• Task requirements
Copy out the entries below exactly as they stand, but only from the line containing "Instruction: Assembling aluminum" through the line containing "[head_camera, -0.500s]".

• Records for the task
· · ·

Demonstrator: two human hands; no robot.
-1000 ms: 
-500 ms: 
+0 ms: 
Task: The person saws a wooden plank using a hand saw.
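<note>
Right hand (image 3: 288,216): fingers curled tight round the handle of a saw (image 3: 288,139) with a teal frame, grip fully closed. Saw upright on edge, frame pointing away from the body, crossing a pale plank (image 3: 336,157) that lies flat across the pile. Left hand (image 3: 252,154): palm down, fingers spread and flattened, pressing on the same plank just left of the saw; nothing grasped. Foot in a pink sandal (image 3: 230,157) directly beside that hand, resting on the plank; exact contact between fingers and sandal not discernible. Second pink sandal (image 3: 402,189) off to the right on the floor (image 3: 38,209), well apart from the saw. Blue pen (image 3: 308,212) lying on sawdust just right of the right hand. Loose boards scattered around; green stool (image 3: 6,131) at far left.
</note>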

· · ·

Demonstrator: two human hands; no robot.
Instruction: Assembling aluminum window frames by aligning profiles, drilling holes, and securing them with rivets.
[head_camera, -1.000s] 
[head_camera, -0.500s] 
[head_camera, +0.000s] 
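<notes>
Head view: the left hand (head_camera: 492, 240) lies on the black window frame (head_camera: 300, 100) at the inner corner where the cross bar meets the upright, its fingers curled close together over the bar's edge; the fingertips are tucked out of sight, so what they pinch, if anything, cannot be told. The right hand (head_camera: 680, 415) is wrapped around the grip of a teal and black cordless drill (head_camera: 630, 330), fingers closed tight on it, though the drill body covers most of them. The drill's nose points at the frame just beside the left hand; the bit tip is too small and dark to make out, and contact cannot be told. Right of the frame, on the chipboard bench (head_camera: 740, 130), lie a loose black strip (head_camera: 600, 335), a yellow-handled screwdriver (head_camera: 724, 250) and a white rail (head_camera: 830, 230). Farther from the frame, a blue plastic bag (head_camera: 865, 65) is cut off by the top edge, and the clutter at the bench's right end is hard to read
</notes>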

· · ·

• Exercise result
Instruction: Assembling aluminum window frames by aligning profiles, drilling holes, and securing them with rivets.
[head_camera, -1.000s] 
[head_camera, -0.500s] 

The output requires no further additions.